Annabel's complexion had not borne the season as well as those of women whose whole and sole preoccupation it is to combat Nature in the matter of their personal appearance. Her tint was, as they say, a little fatigued. Fatigued, too, were her eyes, which seemed ever looking for something lost; that gaze she had in sitting by Ullswater with 'Sesame and Lilies' on her lap would not be easily recovered. Her beauty was of rarer quality and infinitely more suggestive than on that day something more than a year ago; to the modern mind nothing is complete that has not an element of morbidity. At Mrs. Ormonde's words she turned with grave interest.

'Where, then, is he going?' she asked, just smiling.

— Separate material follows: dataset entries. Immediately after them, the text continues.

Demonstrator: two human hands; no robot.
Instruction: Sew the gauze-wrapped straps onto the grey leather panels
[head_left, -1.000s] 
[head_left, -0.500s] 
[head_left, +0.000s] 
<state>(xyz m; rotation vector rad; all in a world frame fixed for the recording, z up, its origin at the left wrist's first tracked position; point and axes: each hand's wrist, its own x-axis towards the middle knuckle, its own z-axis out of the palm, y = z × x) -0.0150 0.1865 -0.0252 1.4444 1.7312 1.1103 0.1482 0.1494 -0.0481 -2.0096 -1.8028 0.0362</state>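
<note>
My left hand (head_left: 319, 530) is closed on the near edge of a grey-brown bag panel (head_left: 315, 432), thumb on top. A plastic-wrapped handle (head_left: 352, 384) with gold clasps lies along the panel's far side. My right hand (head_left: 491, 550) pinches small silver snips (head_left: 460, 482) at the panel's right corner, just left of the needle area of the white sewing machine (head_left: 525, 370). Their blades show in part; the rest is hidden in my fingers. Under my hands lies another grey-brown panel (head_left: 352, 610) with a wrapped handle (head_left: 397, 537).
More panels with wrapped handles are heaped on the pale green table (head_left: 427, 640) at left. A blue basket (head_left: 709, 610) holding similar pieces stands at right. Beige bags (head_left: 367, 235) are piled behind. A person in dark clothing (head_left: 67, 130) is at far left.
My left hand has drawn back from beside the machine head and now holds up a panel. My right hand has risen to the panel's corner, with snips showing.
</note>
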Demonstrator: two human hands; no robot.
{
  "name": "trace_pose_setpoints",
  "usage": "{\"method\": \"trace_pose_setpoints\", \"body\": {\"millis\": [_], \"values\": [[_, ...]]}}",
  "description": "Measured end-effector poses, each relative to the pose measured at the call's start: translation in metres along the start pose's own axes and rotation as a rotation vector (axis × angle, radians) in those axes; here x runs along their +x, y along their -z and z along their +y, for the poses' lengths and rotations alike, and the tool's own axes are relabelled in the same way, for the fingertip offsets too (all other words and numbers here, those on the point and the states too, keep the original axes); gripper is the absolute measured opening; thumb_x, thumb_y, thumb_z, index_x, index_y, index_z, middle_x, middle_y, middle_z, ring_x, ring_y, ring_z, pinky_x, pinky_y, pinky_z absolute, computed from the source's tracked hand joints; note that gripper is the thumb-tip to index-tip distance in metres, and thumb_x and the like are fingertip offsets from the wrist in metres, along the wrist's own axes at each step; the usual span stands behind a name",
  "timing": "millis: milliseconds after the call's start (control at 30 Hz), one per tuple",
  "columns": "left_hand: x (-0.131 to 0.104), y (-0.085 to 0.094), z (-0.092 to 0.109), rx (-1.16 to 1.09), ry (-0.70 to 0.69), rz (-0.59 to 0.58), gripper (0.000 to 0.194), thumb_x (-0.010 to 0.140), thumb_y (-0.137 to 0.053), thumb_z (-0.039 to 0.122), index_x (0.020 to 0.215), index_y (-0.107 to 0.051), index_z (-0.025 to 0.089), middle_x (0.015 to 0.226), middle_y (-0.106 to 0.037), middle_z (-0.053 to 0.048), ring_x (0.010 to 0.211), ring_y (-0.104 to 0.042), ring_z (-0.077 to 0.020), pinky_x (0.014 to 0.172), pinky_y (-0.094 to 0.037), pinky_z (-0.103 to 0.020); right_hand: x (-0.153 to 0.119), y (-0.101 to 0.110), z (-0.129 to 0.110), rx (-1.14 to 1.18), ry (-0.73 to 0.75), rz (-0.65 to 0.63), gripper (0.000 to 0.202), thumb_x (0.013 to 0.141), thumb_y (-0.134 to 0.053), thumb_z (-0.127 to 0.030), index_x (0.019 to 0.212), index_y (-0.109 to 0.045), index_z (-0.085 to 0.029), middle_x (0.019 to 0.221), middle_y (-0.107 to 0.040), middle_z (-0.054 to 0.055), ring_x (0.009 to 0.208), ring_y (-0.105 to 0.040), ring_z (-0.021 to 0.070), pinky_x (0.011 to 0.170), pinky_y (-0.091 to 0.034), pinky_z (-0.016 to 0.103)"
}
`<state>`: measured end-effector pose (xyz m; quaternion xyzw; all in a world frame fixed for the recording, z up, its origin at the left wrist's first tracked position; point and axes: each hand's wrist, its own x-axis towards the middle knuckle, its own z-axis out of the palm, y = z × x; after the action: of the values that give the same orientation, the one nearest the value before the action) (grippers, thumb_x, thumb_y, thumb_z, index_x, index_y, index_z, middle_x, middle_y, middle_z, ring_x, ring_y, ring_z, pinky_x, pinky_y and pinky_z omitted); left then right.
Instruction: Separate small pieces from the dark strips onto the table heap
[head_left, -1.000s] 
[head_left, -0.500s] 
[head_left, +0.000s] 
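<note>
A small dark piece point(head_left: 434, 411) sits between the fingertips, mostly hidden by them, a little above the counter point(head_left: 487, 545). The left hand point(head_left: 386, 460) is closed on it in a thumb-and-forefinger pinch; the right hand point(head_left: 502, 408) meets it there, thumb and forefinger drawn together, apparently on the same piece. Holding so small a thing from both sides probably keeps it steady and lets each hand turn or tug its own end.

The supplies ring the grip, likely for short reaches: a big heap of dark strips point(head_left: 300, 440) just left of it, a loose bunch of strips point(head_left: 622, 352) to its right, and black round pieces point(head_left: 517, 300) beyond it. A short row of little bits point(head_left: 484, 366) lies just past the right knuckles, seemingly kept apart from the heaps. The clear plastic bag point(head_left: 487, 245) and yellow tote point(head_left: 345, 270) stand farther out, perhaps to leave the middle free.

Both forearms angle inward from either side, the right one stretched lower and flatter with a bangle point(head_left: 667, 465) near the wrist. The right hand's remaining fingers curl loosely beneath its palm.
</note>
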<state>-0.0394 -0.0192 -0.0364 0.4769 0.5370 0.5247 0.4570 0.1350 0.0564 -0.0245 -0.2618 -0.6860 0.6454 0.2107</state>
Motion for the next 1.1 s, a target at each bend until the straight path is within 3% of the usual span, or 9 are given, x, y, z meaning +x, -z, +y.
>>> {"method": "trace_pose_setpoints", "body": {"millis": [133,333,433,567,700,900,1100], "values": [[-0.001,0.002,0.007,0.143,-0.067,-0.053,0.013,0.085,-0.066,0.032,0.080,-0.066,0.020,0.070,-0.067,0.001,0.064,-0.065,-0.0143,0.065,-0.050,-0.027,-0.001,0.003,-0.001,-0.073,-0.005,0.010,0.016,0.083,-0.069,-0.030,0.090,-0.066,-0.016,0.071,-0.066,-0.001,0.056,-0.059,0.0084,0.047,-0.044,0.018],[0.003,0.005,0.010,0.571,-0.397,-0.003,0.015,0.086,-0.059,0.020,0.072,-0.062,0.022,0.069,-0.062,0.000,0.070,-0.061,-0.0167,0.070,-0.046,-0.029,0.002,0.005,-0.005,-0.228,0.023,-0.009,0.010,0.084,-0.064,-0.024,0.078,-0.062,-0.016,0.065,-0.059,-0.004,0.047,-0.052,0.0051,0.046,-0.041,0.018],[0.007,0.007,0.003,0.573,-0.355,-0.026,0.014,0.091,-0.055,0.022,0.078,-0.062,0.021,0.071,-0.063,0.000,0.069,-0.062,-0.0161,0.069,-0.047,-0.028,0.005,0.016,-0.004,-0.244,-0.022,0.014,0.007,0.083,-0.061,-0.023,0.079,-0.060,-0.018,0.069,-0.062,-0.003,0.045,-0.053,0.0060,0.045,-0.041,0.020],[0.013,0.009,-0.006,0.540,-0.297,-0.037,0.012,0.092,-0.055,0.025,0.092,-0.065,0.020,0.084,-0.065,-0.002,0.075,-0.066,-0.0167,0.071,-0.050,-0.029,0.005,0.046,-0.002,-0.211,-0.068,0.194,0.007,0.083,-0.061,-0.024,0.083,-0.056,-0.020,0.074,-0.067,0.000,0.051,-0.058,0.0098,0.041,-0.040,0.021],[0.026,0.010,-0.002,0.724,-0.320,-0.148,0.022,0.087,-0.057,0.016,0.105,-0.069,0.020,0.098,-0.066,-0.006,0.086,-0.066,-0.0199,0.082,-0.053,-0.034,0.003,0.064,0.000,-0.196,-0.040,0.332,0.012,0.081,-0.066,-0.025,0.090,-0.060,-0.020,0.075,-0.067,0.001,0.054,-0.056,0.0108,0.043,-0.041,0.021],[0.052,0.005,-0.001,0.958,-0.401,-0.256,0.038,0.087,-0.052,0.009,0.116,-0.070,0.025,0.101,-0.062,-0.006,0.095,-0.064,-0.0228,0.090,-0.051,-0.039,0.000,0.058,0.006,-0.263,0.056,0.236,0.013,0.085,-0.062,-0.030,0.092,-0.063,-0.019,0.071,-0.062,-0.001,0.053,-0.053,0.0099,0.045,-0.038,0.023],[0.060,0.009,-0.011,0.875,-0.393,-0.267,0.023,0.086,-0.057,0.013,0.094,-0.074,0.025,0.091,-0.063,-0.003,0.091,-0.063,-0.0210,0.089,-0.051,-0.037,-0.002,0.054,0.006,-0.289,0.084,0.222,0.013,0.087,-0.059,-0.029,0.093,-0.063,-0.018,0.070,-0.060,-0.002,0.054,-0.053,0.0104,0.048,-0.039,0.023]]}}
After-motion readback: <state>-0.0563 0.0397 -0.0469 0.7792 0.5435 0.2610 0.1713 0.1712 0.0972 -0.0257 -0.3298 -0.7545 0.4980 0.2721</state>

'To a small manufacturing town in Pennsylvania. His firm has just opened works there, and he has it in view to prepare himself for superintending them.'

'You are serious?'

'Quite. I think it was chiefly my persuasion that decided him. I have no doubt that in a year or two he will thank me, though he is not very ardent about it at present.'

'But surely he—No, I think you are right.'

'I have not advised him to become an American,' Mrs. Ormonde continued, smiling, when Annabel abandoned an apparent intention of saying more. 'No doubt he will come to England now and then, and probably, with his disposition, he will some day make his home here again. I hardly expect to see him for some two years.'

'I hope it is right. I think it is.'

Annabel paused a little, then made an unforced transition to other matters. She rose to leave before long. Whilst her hand was in Mrs. Ormonde's, she asked:

'May I know anything more than father told me?'

She had said it with a little difficulty, but without confusion of face.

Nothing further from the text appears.